> _What you need to do_:
Begin at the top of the following data. Copy each line exactly until you have copied the line containing "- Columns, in".

*** Supplied information Section Begins ***

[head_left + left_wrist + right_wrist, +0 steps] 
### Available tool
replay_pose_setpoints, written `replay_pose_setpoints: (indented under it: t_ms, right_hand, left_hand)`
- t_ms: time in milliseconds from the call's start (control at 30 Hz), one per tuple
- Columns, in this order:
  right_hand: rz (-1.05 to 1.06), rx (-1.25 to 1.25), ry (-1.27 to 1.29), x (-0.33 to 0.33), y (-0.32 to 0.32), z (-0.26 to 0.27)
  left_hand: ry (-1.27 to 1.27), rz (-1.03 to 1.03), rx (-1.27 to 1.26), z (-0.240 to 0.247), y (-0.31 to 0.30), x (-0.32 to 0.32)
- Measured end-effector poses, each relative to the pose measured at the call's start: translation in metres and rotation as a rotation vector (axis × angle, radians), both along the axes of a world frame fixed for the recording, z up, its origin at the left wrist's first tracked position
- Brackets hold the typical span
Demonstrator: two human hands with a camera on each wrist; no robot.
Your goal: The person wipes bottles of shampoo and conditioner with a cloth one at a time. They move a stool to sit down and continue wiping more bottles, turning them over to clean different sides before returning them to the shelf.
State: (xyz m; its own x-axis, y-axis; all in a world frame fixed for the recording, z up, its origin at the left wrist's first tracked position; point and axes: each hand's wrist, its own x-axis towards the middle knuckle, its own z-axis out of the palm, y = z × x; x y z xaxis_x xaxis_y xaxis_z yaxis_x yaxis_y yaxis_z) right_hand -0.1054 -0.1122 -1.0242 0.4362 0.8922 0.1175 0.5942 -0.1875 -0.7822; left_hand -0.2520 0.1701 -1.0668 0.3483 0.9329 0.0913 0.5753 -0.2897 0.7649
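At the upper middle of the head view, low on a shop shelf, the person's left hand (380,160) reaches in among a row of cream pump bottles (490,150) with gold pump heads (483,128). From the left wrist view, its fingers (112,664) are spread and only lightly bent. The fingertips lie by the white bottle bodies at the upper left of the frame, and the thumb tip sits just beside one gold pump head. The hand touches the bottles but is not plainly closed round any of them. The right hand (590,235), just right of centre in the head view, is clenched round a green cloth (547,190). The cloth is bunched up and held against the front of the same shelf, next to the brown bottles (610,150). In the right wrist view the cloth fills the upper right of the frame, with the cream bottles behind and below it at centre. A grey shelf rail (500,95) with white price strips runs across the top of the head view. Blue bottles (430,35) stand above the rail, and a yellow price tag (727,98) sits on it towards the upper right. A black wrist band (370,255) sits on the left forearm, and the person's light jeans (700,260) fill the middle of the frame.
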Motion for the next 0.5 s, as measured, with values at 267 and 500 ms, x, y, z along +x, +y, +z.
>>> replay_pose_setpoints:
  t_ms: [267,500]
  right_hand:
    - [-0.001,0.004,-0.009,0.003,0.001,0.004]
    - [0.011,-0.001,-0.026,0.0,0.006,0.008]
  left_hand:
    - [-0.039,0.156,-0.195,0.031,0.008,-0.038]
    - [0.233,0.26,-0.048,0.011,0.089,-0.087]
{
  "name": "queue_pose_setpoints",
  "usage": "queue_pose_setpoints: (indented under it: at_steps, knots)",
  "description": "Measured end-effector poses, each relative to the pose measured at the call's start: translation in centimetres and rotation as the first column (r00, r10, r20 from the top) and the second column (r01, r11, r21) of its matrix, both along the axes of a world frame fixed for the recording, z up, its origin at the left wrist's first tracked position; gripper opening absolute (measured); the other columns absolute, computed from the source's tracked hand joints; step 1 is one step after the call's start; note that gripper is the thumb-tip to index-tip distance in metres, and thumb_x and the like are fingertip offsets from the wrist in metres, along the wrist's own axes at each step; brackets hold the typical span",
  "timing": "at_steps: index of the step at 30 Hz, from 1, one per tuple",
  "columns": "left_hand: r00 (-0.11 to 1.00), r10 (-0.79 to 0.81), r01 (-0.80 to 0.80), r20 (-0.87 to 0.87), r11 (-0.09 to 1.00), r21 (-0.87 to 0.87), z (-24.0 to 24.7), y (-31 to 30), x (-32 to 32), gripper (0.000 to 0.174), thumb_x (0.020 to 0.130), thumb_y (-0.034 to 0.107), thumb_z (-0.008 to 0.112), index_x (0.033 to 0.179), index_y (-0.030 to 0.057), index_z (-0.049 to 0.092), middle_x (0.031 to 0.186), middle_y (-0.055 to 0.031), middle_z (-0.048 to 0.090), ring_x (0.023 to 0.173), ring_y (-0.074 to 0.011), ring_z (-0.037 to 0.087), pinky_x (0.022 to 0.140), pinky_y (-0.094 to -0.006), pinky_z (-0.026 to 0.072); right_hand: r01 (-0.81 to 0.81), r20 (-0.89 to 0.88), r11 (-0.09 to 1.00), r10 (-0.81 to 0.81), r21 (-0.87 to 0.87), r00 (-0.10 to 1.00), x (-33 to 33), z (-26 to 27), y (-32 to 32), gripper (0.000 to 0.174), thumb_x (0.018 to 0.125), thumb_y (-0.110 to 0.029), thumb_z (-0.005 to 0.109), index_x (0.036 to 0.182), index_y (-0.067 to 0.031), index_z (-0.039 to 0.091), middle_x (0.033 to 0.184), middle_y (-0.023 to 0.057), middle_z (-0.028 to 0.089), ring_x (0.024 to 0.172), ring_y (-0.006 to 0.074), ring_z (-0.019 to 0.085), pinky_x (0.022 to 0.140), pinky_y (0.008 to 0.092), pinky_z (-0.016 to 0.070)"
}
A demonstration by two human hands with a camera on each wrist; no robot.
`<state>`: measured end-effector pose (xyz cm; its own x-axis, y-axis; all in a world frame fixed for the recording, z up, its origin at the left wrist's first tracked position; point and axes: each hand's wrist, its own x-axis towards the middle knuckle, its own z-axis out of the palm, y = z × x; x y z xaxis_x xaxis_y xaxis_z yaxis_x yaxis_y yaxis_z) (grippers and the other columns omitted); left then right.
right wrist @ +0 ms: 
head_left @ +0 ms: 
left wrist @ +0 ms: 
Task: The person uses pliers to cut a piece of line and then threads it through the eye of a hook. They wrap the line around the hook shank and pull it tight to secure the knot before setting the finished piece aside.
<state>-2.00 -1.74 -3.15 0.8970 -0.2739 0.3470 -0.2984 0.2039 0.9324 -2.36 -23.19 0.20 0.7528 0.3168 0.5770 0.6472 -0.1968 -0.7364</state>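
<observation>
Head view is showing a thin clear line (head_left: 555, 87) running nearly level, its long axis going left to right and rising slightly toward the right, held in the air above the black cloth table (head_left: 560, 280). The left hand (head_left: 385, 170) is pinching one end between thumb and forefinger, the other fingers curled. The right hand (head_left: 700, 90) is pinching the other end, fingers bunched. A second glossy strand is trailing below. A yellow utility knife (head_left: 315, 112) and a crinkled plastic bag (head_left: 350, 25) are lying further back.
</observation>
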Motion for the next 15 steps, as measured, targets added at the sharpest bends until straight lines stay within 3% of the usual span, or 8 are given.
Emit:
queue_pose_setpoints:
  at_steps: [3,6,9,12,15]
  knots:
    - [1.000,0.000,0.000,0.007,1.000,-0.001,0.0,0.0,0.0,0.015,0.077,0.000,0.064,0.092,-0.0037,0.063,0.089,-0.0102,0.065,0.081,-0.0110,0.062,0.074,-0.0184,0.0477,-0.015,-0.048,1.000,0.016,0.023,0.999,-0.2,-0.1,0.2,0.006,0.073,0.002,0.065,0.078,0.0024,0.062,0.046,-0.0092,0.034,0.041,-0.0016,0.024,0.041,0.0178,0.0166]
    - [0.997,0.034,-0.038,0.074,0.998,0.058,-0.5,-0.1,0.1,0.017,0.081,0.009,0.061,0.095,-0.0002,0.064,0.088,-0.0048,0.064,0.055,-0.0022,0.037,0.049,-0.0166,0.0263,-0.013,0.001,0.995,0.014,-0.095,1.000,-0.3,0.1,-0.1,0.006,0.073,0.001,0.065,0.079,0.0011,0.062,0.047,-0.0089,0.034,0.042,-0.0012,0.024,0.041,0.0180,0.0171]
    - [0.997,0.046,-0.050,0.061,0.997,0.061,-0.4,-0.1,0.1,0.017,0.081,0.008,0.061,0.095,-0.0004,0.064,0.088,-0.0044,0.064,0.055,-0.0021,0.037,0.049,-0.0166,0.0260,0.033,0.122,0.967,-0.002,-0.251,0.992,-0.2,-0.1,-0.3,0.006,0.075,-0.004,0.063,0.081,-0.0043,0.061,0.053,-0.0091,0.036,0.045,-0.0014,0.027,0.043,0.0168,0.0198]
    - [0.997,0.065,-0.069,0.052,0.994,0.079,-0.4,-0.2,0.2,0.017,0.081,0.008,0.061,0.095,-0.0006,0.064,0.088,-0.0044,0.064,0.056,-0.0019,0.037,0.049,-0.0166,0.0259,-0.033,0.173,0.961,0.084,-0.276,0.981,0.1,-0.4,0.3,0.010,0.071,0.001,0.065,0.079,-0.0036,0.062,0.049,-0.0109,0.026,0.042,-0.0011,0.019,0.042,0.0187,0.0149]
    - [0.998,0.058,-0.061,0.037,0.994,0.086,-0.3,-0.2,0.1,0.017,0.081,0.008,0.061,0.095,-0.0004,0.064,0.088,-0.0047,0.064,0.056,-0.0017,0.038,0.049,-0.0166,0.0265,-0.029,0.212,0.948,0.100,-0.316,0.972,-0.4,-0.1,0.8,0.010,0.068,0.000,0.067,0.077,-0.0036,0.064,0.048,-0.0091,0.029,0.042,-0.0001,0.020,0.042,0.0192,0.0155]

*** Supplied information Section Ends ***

> _Exercise answer_:
[head_left + left_wrist + right_wrist, +0 steps] 
### Available tool
replay_pose_setpoints, written `replay_pose_setpoints: (indented under it: t_ms, right_hand, left_hand)`
- t_ms: time in milliseconds from the call's start (control at 30 Hz), one per tuple
- Columns, in this order:

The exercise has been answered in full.